Please give, word for word, the line containing "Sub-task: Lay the" and every line that comes after it in the data below.
________________________
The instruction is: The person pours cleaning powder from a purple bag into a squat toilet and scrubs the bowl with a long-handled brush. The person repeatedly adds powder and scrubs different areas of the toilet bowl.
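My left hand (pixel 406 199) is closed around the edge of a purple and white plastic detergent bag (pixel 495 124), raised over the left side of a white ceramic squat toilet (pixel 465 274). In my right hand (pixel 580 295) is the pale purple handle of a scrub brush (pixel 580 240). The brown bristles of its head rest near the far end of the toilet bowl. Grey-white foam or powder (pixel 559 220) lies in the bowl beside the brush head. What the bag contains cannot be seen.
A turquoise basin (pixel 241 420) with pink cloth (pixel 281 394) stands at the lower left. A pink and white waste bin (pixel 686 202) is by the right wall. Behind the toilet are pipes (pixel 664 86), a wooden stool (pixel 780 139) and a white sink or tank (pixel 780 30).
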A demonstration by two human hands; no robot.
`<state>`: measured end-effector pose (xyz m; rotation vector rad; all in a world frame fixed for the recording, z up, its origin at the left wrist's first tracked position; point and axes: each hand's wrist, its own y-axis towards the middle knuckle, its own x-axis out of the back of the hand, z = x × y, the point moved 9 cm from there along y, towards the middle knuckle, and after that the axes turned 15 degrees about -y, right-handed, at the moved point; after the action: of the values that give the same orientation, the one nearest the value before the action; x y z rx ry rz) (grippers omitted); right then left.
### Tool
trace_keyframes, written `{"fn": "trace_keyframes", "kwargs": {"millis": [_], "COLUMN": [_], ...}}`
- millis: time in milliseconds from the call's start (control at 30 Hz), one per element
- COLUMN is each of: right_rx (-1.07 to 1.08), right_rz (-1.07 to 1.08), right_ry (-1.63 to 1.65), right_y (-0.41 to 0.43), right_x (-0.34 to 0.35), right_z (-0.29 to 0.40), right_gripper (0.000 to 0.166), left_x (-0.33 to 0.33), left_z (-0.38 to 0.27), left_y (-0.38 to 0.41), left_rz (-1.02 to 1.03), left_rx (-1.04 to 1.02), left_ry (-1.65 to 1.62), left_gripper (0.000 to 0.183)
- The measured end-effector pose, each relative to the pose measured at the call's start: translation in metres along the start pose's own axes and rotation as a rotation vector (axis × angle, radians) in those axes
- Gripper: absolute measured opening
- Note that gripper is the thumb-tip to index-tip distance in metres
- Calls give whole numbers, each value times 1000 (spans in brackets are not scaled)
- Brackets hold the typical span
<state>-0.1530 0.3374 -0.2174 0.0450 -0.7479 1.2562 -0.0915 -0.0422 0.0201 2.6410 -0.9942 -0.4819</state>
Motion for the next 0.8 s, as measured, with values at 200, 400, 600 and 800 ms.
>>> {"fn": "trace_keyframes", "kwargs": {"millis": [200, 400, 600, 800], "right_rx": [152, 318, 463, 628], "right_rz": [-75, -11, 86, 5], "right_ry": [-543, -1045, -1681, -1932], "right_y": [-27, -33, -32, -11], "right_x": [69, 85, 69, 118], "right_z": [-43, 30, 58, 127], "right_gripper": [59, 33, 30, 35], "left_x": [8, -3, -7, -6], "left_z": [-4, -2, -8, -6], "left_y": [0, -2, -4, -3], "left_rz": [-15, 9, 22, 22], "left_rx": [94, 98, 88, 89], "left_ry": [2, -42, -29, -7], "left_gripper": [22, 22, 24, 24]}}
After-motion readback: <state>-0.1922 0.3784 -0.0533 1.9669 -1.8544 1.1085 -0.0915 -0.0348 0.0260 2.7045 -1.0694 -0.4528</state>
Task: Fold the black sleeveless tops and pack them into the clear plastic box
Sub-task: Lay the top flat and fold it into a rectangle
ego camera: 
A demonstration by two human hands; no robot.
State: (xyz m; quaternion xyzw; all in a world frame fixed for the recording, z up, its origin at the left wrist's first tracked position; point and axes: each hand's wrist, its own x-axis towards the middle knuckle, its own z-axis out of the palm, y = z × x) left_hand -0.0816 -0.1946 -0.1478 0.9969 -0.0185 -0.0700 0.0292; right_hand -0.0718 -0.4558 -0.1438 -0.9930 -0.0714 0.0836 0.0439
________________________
Output of the exercise.
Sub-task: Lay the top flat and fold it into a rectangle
ego camera: 
A demonstration by two human hands; no robot.
State: (xyz m; quaternion xyzw; all in a world frame fixed for the recording, z up, its origin at the left wrist's first tracked position; point and axes: each hand's wrist, its own x-axis towards the middle knuckle, its own z-axis out of the palm, y = z × x) left_hand -0.0816 -0.1946 -0.1478 0.9969 -0.0185 -0.0700 0.0292; right_hand -0.0718 -0.4558 -0.1438 -0.9930 -0.0714 0.0836 0.0439

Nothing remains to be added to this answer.